>>>
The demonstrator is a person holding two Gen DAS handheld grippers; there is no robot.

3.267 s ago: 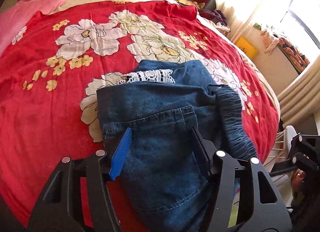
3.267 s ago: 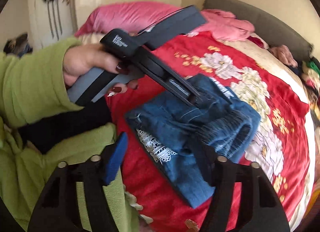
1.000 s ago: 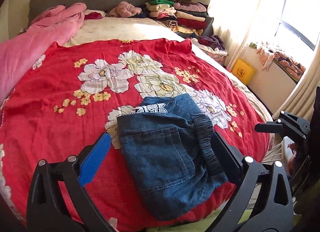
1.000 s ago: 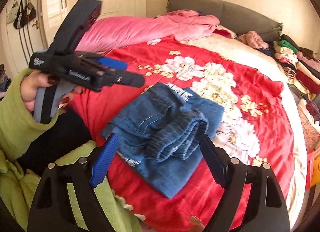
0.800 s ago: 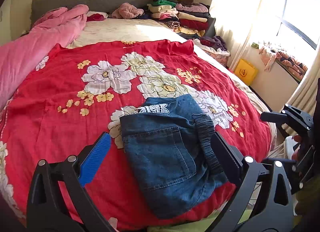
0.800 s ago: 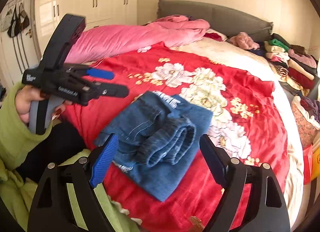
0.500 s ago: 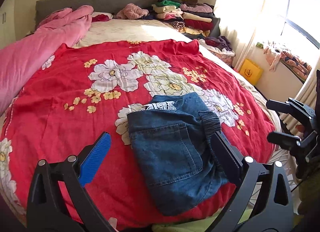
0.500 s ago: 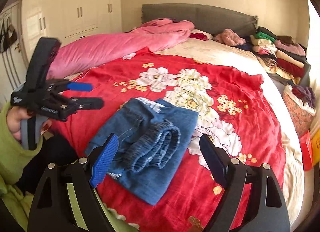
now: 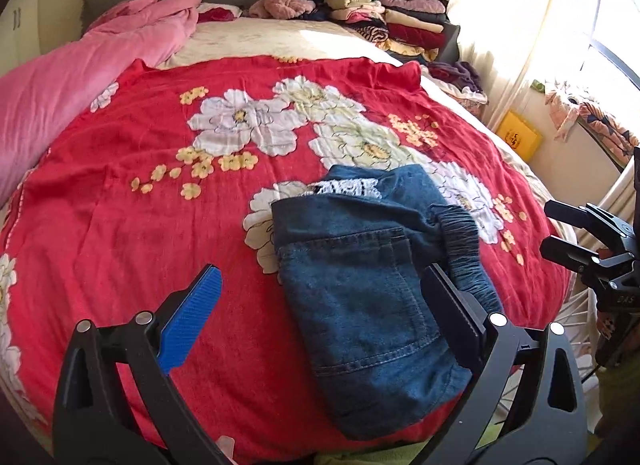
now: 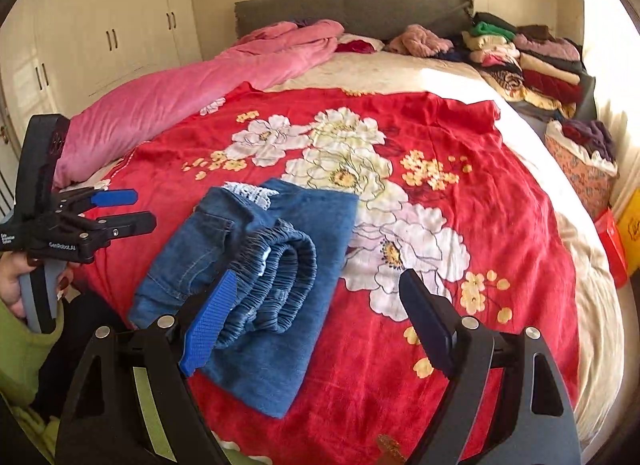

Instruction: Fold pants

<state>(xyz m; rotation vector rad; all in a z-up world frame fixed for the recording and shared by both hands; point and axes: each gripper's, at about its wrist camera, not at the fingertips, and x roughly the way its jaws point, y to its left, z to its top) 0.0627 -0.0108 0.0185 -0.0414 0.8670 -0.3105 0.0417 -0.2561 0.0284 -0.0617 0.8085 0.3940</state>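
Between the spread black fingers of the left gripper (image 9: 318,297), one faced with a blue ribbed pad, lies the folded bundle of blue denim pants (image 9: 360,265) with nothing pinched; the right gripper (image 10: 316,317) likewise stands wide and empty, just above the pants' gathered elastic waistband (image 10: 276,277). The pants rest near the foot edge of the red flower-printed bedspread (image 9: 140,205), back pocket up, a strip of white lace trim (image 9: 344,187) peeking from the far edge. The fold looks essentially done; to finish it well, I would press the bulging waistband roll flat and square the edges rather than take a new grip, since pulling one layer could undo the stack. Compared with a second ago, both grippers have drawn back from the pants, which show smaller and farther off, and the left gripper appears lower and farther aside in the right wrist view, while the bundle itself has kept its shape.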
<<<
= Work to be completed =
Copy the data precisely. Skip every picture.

= Reply to the task =
The demonstrator is a person holding two Gen DAS handheld grippers; there is no robot.

3.267 s ago: 
3.267 s ago: 
1.000 s ago: 
1.000 s ago: 
0.800 s ago: 
0.800 s ago: 
0.500 s ago: 
0.500 s ago: 
now: 
now: 

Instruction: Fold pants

<state>(xyz m; rotation vector rad; all in a z-up world frame fixed for the recording and shared by both hands; point and axes: each gripper's, at about its wrist camera, not at the fingertips, and x roughly the way its jaws point, y to its left, z to its top) 0.0627 -0.0108 0.0185 -0.0414 0.8670 -0.3105 0.0417 -0.2561 0.0284 -0.0617 0.8085 0.3940</state>
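Between the spread black fingers of the left gripper (image 9: 318,297), one faced with a blue ribbed pad, lies the folded bundle of blue denim pants (image 9: 360,265) with nothing pinched; the right gripper (image 10: 316,317) likewise stands wide and empty, just above the pants' gathered elastic waistband (image 10: 276,277). The pants rest near the foot edge of the red flower-printed bedspread (image 9: 140,205), back pocket up, a strip of white lace trim (image 9: 344,187) peeking from the far edge. The fold looks essentially done; to finish it well, I would press the bulging waistband roll flat and square the edges rather than take a new grip, since pulling one layer could undo the stack. Compared with a second ago, both grippers have drawn back from the pants, which show smaller and farther off, and the left gripper appears lower and farther aside in the right wrist view, while the bundle itself has kept its shape.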

Work on the answer has been completed.